Troost Jonathan P, D'Souza Jennifer, Buxton Miatta, Kshirsagar Abhijit V, Engel Lawrence S, O'Lenick Cassandra R, Smoyer William E, Klein Jon, Ju Wenjun, Eddy Sean, Helmuth Margaret, Mariani Laura H, Kretzler Matthias, Trachtman Howard
Michigan Institute for Clinical & Health Research, University of Michigan, Ann Arbor Michigan, USA.
Department of Epidemiology, University of Michigan, Ann Arbor, Michigan, USA.
Kidney Int Rep. 2024 May 18;9(8):2527-2536. doi: 10.1016/j.ekir.2024.05.013. eCollection 2024 Aug.
Environmental contributors to kidney disease progression remain elusive. We explored how residential air pollution affects disease progression in patients with primary glomerulopathies.
Nephrotic Syndrome Study Network (NEPTUNE) and CureGlomerulonephropathy (CureGN) participants with residential census tract data and ≥2 years of follow-up were included.
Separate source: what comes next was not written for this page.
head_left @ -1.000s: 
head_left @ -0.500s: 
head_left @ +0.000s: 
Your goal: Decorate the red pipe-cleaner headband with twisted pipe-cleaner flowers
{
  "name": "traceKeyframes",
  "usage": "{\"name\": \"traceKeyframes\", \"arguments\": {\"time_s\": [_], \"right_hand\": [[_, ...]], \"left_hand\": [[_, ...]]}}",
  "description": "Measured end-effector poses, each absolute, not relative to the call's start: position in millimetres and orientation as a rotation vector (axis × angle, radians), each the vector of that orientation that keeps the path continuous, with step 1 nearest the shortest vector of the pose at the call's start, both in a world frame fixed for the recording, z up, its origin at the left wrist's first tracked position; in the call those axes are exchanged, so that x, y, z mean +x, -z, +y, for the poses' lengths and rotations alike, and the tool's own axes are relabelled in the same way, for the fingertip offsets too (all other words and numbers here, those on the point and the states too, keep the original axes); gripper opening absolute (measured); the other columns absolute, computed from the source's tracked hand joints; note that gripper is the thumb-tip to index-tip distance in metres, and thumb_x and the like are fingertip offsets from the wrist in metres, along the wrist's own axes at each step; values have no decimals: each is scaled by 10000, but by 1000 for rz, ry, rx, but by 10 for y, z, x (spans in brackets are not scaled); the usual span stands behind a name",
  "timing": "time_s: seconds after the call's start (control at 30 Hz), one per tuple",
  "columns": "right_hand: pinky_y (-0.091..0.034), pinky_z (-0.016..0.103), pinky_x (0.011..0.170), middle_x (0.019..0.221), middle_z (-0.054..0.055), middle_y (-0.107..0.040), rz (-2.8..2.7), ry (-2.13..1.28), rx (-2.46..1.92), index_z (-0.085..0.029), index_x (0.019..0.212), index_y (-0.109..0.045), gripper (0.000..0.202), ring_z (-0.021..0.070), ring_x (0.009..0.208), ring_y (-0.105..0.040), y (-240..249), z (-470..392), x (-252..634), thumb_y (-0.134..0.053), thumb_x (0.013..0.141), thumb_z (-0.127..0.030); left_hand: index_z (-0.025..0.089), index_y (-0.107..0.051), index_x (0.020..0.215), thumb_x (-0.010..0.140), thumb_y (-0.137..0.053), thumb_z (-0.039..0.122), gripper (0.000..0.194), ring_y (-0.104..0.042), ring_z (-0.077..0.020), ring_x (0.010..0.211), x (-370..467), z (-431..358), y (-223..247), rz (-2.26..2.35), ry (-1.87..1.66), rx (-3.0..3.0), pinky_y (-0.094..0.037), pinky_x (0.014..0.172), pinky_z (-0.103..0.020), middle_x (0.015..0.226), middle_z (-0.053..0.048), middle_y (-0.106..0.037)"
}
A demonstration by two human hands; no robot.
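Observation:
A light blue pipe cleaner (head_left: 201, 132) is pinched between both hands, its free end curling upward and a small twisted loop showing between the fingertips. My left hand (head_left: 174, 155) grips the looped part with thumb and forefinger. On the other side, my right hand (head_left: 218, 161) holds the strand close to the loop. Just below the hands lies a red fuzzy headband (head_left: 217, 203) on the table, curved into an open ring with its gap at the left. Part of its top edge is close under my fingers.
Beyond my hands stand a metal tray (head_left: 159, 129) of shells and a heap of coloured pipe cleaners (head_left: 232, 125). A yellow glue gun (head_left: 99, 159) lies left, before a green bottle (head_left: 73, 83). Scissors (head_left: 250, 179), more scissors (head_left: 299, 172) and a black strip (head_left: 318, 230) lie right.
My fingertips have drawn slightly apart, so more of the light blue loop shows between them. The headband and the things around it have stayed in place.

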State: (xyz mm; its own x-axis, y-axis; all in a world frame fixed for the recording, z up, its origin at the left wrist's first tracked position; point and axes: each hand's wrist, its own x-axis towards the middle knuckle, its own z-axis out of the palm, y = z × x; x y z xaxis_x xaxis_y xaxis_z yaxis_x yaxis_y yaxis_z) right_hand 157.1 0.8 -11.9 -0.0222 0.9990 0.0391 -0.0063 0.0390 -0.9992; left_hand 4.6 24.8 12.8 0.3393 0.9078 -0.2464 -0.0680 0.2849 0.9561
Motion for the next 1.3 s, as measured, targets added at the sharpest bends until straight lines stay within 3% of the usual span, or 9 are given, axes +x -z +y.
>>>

Using Cox proportional hazards models, the associations per doubling in annual average baseline concentrations of total particulate matter with diameter ≤2.5 μm (PM) and its components, black carbon (BC), and sulfate, with time to ≥40% decline in estimated glomerular filtration rate (eGFR) or kidney failure were estimated. Serum tumour necrosis factor levels and kidney tissue transcriptomic inflammatory pathway activation scores were used as molecular markers of disease progression.
PM, BC, and sulfate exposures were comparable in NEPTUNE ( = 228) and CureGN ( = 697). In both cohorts, participants from areas with higher levels of pollutants had lower eGFR, were older and more likely self-reported racial and ethnic minorities. In a fully adjusted model combining both cohorts, kidney disease progression was associated with PM (adjusted hazard ratio 1.55 [95% confidence interval: 1.00-2.38], = 0.0489) and BC (adjusted hazard ratio 1.43 [95% confidence interval: 0.98-2.07], = 0.0608) exposure. Sulfate and PM exposure were positively correlated with serum tumour necrosis factor (TNF) ( = 0.003) and interleukin-1β levels ( = 0.03), respectively. Sulfate exposure was also directly associated with transcriptional activation of the TNF and JAK-STAT signaling pathways in kidneys (r = 0.55-0.67, -value <0.01).
Elevated exposure to select air pollutants is associated with increased risk of disease progression and systemic inflammation in patients with primary.
导致肾病进展的环境因素仍不明确。我们探讨了居住空气污染如何影响原发性肾小球疾病患者的疾病进展。
纳入肾病综合征研究网络(NEPTUNE)和治愈肾小球肾炎(CureGN)中具有居住普查区数据且随访时间≥2年的参与者。使用Cox比例风险模型,估计直径≤2.5μm的总颗粒物(PM)及其成分黑碳(BC)和硫酸盐的年平均基线浓度每增加一倍与估计肾小球滤过率(eGFR)下降≥40%或肾衰竭时间之间的关联。血清肿瘤坏死因子水平和肾组织转录组炎症途径激活评分用作疾病进展的分子标志物。
NEPTUNE(n = 228)和CureGN(n = 697)中的PM、BC和硫酸盐暴露情况相当。在两个队列中,来自污染物水平较高地区的参与者eGFR较低,年龄较大,且更有可能自我报告为种族和族裔少数群体。在结合两个队列的完全调整模型中,肾病进展与PM(调整后风险比1.55 [95%置信区间:1.00 - 2.38],P = 0.0489)和BC(调整后风险比1.43 [95%置信区间:0.98 - 2.07],P = 0.0608)暴露相关。硫酸盐和PM暴露分别与血清肿瘤坏死因子(TNF)(P = 0.003)和白细胞介素 - 1β水平(P = 0.03)呈正相关。硫酸盐暴露还与肾脏中TNF和JAK - STAT信号通路的转录激活直接相关(r = 0.55 - 0.67,P值<0.01)。
接触特定空气污染物水平升高与原发性患者疾病进展风险增加和全身炎症相关。